If age is not a factor, experts suggest that 70-year-old Vice Premier Liu He, who has led trade negotiations with the US and is a close confidante of Mr Xi, could be a contender.

Executive Vice Premier Han Zheng, 68, could be another pick if he does not retire.

Wang Yang, 67, chairman of political advisory body the Chinese People's Political Consultative Conference (CPPCC) and ranked fourth on the Standing Committee, is also expected to be in the running.

Vice Premier Hu Chunhua, the youngest member of the Politburo at 59, also appears to be a potential candidate, according to analysts. Despite coming from a rival faction – the Communist Party Youth League – the former Guangdong party secretary rose through the ranks and spearheaded Mr Xi’s poverty alleviation programme.

“Inside the Communist Party, factions have always been existing, and I don't think they will vanish in a short time,” said Dr Chen Gang, an assistant director of the East Asian Institute at the National University of Singapore.

“Because they have organisational support and interest support, they represent different systems, different regions, and different kinds of thinking ideology inside the party.”
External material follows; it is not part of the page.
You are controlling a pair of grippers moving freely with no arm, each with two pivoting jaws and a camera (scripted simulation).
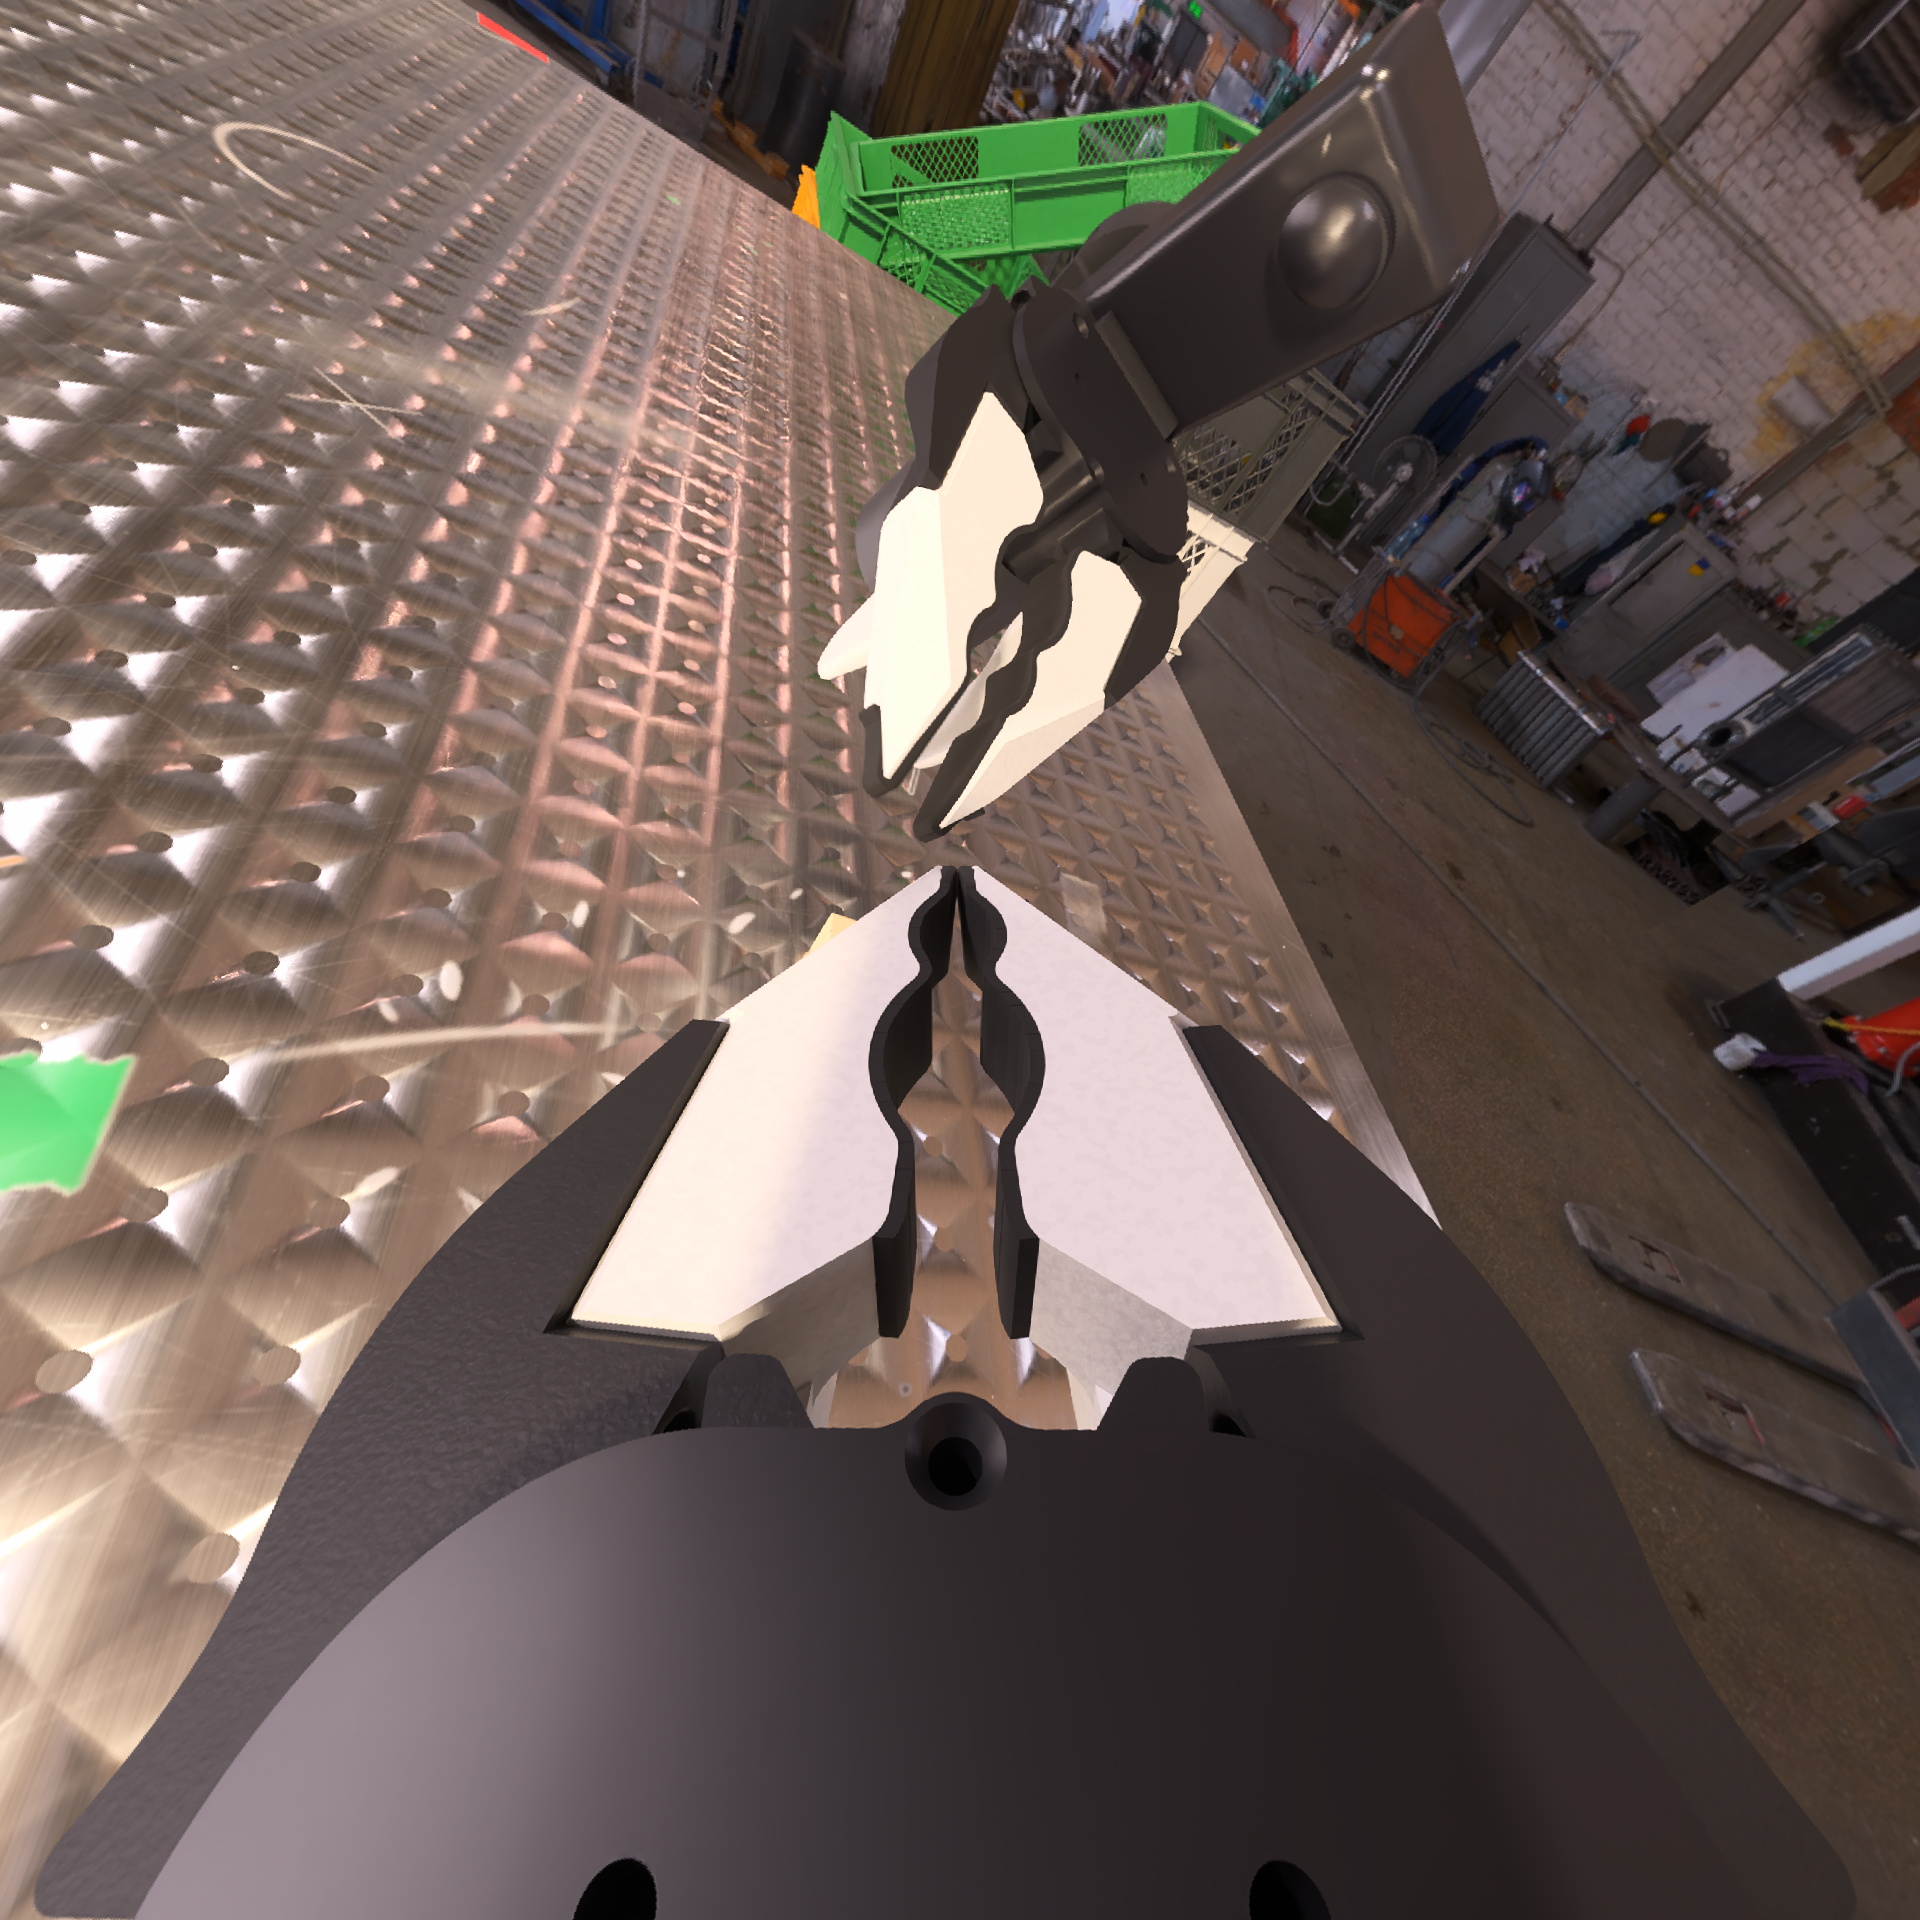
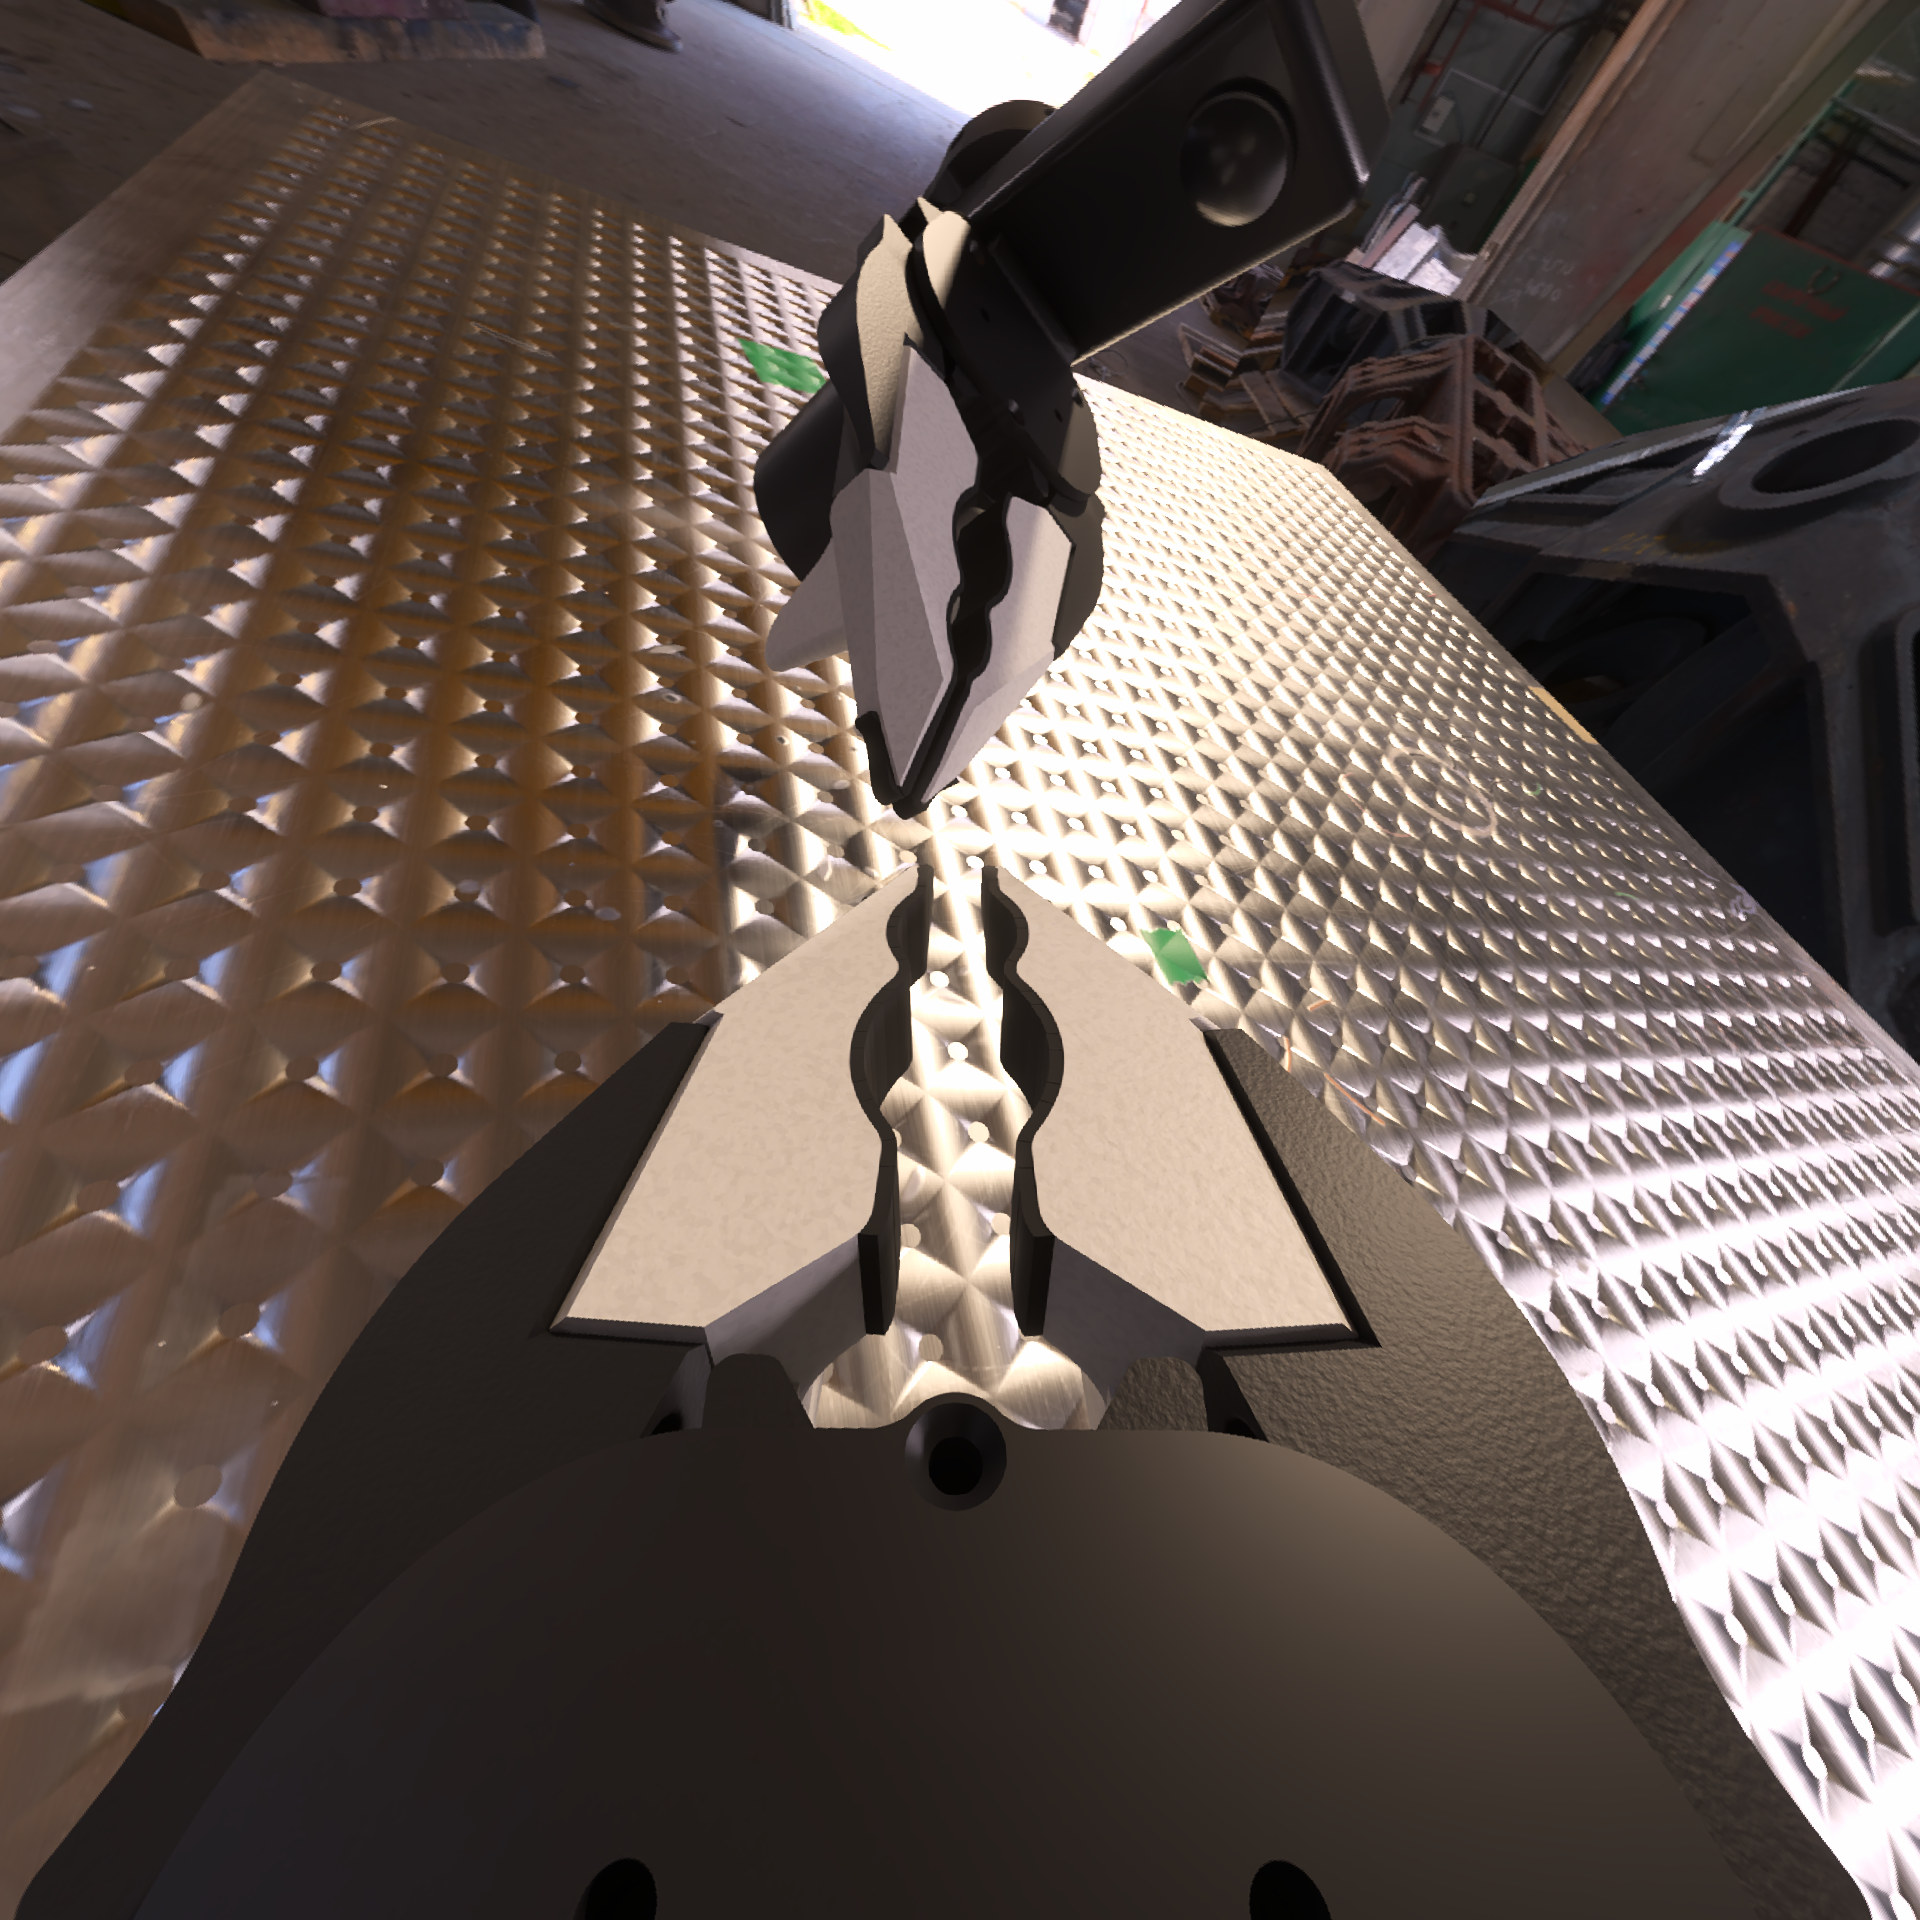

However, Mr Chen said that as Mr Xi further consolidates his power and enters his third term, no faction is really tied to him anymore and therefore “they will all show their loyalty”.

The remaining vacancies on the Standing Committee are likely to go to rising stars who enjoy close ties with Mr Xi.

Frontrunners include Mr Xi’s top personal aide Ding Xuexiang, 60, Chongqing party chief Chen Min’er, 62, and Shanghai party secretary Li Qiang, 63.

Both Mr Chen and Mr Li worked closely with Mr Xi when he was party chief in Zhejiang province in the early 2000s, although Mr Li’s prospects seem to have faded slightly after his handling of the Shanghai lockdown.


While shake-up in the Politburo is expected, its top line-up remains speculative, with analysts saying that China’s elite politics have become even more opaque under Mr Xi.

The consensus is that there will likely be no heir to Mr Xi named at this party congress.

Analysts believe Mr Xi will emerge from the congress retaining his top positions as general secretary of the CCP and chairman of the Central Military Commission.

His post as China’s president also likely to be renewed next year at the country's annual legislative meetings.

While it is not known how long Mr Xi intends to hold on to power for, analysts expect that it could be for a long while as the Chinese leader has laid out a roadmap for China to “basically achieve socialist modernisation” by 2035.